城市太小,则消息的传播方式呈闭锁环状。风暴放到海面上或许只能引起一阵惊涛,轮到小河小溪,整个水面都会翻涌起来。
晚自习下课,陈寻走到静安小区门口,所有在迎接孩子的父母都在聊这件事。月夜下的鼎沸人声,令他错觉自己还留在夏天。
像一直在河岸上徘徊、不去涉足探水一样,他还没有深入地去了解整个案子,只是现在大家的反应如此过激,让他也莫名恐慌。
在门口停了一会儿,陈寻点了根烟,顺便掏出手机准备查新闻。刚在搜索栏里输入关键词,他的手就顿住,因为听见有人在说:“听讲凶手是个未成年!简直是个畜生!”
陈寻一愣,垂眼看看已经打出来的字,几秒犹豫后快速将它们删干净。
这场景有些许熟悉……
当年是同楼的其他户主最先发现陈觅的尸体并且报警,说来挺讽刺,在警察还没到现场勘察时,陈寻隐约有不安的预感,但居然选择了自我劝慰:“想多了吧,怎么可能?”
陈冰穿鞋,打算出门看看热闹,回头对他说:“小觅还没回来,你赶紧去找她。”
陈寻便跟到玄关处:“好,那我跟你一起下去。”
父子二人就是在开门的一瞬间,迎面碰上狂奔而来通知陈觅死讯的邻居。
“老陈老陈!你快!快赶紧下楼!你女儿……”
邻居说到一半停了,双目瞪到眼珠都仿佛要脱下来,陈冰在一瞬间感知到事情的不对头,旋即踉跄着往下冲,一度踩空了数级台阶,险些直接滚下去。后来再提起当天的情形,他都会讥嘲自己的举动毫无意义:“我急什么呢?就好像我来得及救回她一样……”

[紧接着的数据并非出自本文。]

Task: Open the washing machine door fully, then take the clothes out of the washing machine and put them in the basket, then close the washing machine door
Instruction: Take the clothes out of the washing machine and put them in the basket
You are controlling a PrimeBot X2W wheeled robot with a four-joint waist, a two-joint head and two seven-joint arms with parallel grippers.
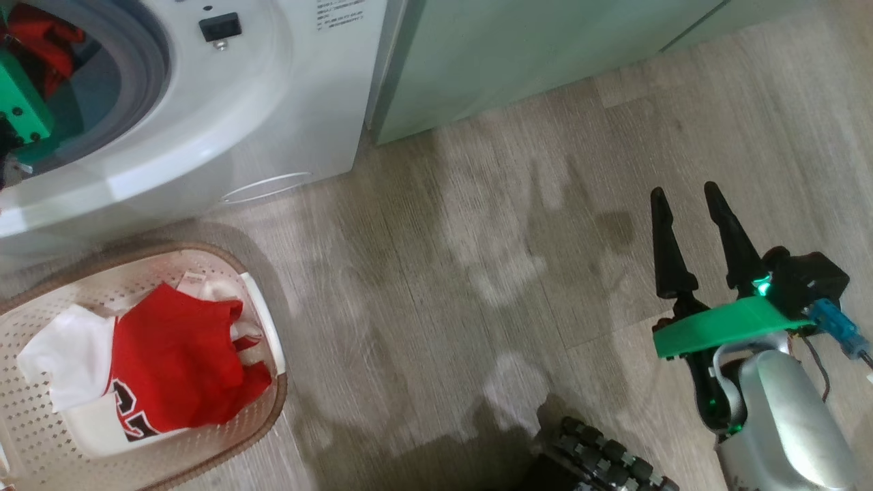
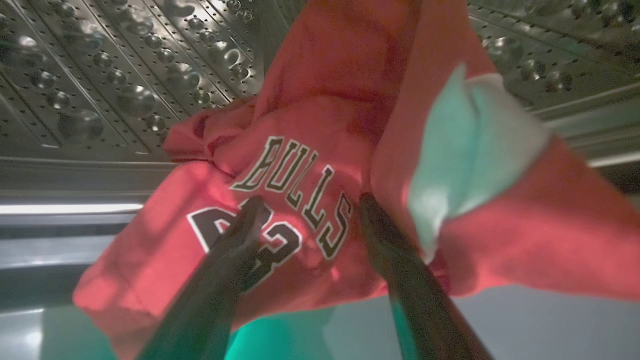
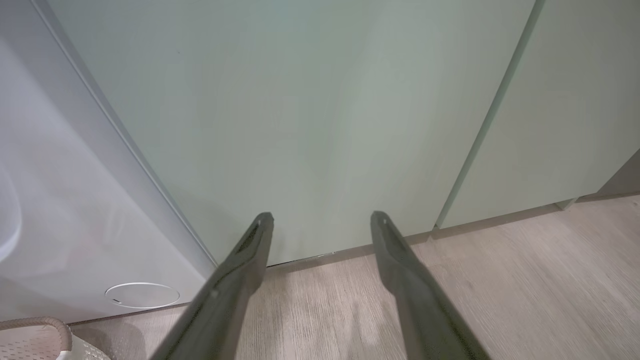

陈觅的死状很惨,脸朝下将水泥地砸出一个浅浅的坑,边缘都是尚未凝固的血。冬日萧瑟,陈寻撞开围观的人群后还要拨开歪七扭八的枯木朽枝,才能看到趴在地上一动不动的妹妹。她后脑勺那根红绳捆的辫子是出门前他给扎的,技艺一般,还被她嫌弃了好一会儿。
陈寻很崩溃,尤其在看到她细瘦的小臂与大臂相互扭折成诡异的角度时,双膝向地上一撞,当即大脑一片空白。陈冰冲过来要抱她,被及时赶到的警察拉了出去。
长这么大,陈寻头一次听见爸爸哭成那样,几乎是完全没有理智的嚎啕,以头抢地,双手时而扇自己耳光,时而放到头上紧紧扯着头皮,不成音调的嘶吼抨击在场所有人的耳膜。
法医将陈觅的尸体翻转过来,陈寻失魂落魄地望了一眼,她的五官都揉到一起,鼻子不是鼻子,眼睛也不是眼睛,甚至整个额面都碎了,红的是血,白的是骨头。
他也不懂怎么半小时前还在跟自己打打闹闹的活生生的人,转眼间便成了这副模样。
法医搬开尸体后回到原处,捡起地上散落的东西,路过陈寻面前,他抬头看了一眼——是绑着兔子挂件的钥匙和他给的十元纸币。
后来警察在周边走访,调查到陈觅去过的小卖部,老板说:“她要的方便面今天正好没货了,我问她要不要买别的,她说算了,说她哥就喜欢吃那一种。”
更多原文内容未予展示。